16. Luka-Luka Kecil

1.2K 128 23
                                    

Kemarin, saat menginjakkan kaki di lantai rumahnya sepulang dari rumah sakit, Sara tidak langsung bertemu dengan Bunda dan Om Arif Firmansyah. Keduanya sibuk menyambangi toko-toko tekstil Om Arif Firmansyah yang kini bercabang dimana-mana. Meneliti laporan keuangan, memastikan stok, menghitung retur, dan menerima komplain.

Itu, memberi Sara kesempatan untuk memikirkan alasan untuk lengannya yang diperban. Sementara bekas sundutan rokok Dani, Sara sembunyikan di balik plester sekali pakai. Tak tahu apakah itu tidak akan terlihat mencurigakan. Tak tahu apakah ada opsi yang lain. Sara hanya tak bisa menemukan alasan untuk bekas luka bakar yang terlihat kentara disengaja itu.

Saat Bunda menatapnya khawatir dengan sorot mata setajam lensa mikroskop, Sara masih saja memberi alasan yang payah. Jatuh dari tangga, keasyikan main HP, tidak sengaja menginjak tali sepatu sendiri, menghantam pecahan pot keramik.

Apa-apa yang sudah Sara prediksi kemudian terwujud. Bunda menanyakan hal-hal seperti, siapa yang membawanya ke rumah sakit, yang membayar tagihan obat, berapa jahitan yang ia dapat di lengannya, apakah pihak sekolah bertanggung jawab.

Jawaban Sara adalah apa-apa yang ingin Bunda dengar ; wali kelas membawanya ke rumah sakit dengan mobil sekolah, membayar tagihan dan menebus obat untuknya, beberapa teman sekelas yang baik hati menyertainya ke rumah sakit dan beberapa yang lain membereskan barang-barangnya yang tertinggal di kelas.

Dua hari kemudian, Bunda masih tampak tak rela melepas Sara ke sekolah. "Kalau tangannya masih susah digerakin, nggak usah masuk dulu."

Ide yang bagus. Selain punya waktu untuk bermalas-masalan, Sara juga punya kesempatan untuk menghindari Dani yang terus menerus memberondong ponselnya dengan pesan dan telepon.

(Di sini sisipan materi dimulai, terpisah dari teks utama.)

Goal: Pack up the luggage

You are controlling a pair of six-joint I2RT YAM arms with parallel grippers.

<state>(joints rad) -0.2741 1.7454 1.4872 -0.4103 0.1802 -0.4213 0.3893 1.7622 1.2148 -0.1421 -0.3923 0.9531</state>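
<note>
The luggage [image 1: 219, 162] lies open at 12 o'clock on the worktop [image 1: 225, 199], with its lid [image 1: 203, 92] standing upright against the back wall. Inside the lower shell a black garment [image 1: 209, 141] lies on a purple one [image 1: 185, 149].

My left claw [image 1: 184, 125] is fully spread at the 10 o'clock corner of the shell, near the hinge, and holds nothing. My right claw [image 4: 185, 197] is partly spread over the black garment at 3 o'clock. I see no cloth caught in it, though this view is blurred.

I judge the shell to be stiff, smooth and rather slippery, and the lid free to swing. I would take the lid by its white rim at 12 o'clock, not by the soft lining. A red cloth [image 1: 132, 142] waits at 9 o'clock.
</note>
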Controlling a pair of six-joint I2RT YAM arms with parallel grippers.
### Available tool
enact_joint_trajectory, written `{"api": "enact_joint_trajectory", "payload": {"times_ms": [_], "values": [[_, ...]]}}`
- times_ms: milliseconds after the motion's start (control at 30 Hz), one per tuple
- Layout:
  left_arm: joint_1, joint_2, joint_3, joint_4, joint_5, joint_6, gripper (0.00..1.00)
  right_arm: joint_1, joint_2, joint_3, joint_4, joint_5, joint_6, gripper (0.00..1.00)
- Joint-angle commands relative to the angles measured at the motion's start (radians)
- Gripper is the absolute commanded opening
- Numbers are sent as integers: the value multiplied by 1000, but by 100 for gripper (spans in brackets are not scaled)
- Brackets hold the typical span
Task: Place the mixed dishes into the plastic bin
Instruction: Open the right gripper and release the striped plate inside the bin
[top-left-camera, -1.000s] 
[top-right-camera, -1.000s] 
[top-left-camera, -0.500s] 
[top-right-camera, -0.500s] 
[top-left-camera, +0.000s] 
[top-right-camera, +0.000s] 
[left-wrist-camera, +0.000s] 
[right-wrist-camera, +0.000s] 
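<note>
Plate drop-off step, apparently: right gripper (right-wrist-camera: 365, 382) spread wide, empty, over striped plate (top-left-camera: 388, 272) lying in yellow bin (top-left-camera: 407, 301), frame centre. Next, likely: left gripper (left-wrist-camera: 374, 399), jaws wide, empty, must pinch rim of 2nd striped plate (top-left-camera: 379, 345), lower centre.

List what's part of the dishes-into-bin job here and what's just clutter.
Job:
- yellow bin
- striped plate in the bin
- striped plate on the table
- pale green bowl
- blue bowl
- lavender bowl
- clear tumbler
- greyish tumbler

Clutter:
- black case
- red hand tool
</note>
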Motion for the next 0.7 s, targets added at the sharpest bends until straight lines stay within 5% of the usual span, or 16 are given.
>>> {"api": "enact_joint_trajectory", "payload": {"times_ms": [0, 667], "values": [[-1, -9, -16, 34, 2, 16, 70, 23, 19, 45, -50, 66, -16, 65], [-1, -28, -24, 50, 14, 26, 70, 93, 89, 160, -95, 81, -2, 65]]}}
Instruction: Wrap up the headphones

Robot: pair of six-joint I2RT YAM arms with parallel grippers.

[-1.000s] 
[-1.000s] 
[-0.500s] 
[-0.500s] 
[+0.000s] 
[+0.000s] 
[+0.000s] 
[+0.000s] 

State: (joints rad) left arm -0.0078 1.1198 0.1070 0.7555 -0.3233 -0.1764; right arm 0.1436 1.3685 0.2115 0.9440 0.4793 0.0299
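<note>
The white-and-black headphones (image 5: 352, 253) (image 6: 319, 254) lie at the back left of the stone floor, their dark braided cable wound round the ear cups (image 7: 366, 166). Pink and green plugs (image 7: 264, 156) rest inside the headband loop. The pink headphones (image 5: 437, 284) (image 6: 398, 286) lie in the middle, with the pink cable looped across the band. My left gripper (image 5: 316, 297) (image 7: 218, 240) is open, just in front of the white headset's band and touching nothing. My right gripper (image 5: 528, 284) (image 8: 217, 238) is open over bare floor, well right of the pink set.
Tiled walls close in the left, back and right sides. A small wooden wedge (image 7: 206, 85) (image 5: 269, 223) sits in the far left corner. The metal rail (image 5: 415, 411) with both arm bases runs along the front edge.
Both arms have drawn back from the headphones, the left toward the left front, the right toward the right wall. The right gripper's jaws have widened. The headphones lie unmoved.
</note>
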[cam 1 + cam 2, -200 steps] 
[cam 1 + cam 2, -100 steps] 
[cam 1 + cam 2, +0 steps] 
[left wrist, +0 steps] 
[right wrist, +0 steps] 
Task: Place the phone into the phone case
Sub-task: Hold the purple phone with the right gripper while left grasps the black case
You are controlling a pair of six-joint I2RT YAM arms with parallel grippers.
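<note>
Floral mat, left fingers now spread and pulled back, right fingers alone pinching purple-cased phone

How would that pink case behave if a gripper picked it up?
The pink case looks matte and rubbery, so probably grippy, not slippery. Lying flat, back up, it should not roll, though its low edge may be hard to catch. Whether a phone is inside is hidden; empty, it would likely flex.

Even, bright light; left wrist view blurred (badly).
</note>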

Seandainya saja Dan, Om Arif Firmansyah tidak turut berada di rumah ini.

"Kalo dibuat tiduran terus nanti malah kaku." Sara membalik piring dengan satu tangan. Menyendok nasi dan tumis hati sapi dengan satu tangan pula.

"Tapi, berangkatnya diantar Ayah, ya?" Bunda mengerling ke pada Sara dan Om Arif Firmansyah bergantian di ujung meja berbeda.

Sara mendengar suara deham. "Iya, biar saya yang antar ke sekolah."

Sejak awal, Om Arif Firmansyah tidak pernah menunjuk dirinya sendiri dengan sebutan 'ayah'. Dan, itu melegakan. Justru Bunda yang berambisi membangun sebuah imaji tentang keluarga kecil yang hangat dan bahagia. Seolah-olah ikatan anak-ayah di antara Sara dan Om Arif Firmansyah bukanlah sesuatu yang organik, melainkan reaksi kimiawi yang bisa diformulasikan.

Sesuatu yang membuat Sara merasa dikejar-kejar tenggat.

"Aku udah pesan taksi online." Sara tidak bohong. Ia membuat pesanan tepat setelah membereskan buku-buku sesuai pelajaran hari ini. Kalau bukan karena kebetulan mendapat sopir yang mangkal lumayan jauh, Sara sudah akan melewatkan sarapan.

"Kan, bisa di-cancel. Bunda cuma nggak tega biarin kamu berangkat sendirian."

"Nggak sendirian, Bun. Berdua sama sopir taksinya."

"Kamu kenapa sih, Ra, sekarang jadi susah nurut sama Bunda?" Nada bicara Bunda meninggi.

Sara akan selalu menurut, asalkan Bunda tidak memaksa-maksanya memanggil Om Arif Firmansyah dengan sebutan ayah. Asalkan Bunda tidak menjebaknya di dalam mobil bersama Om Arif Firmansyah selama dua puluh menit dengan kecanggungan yang berputar-putar di antara mereka.

Sara tak pernah tahu, setidaknya sampai saat itu, jika Om Arif Firmansyah bersedia berada di tengah Sara dan Bunda. Melerai.

"Sudah-sudah," katanya dengan suara rendah.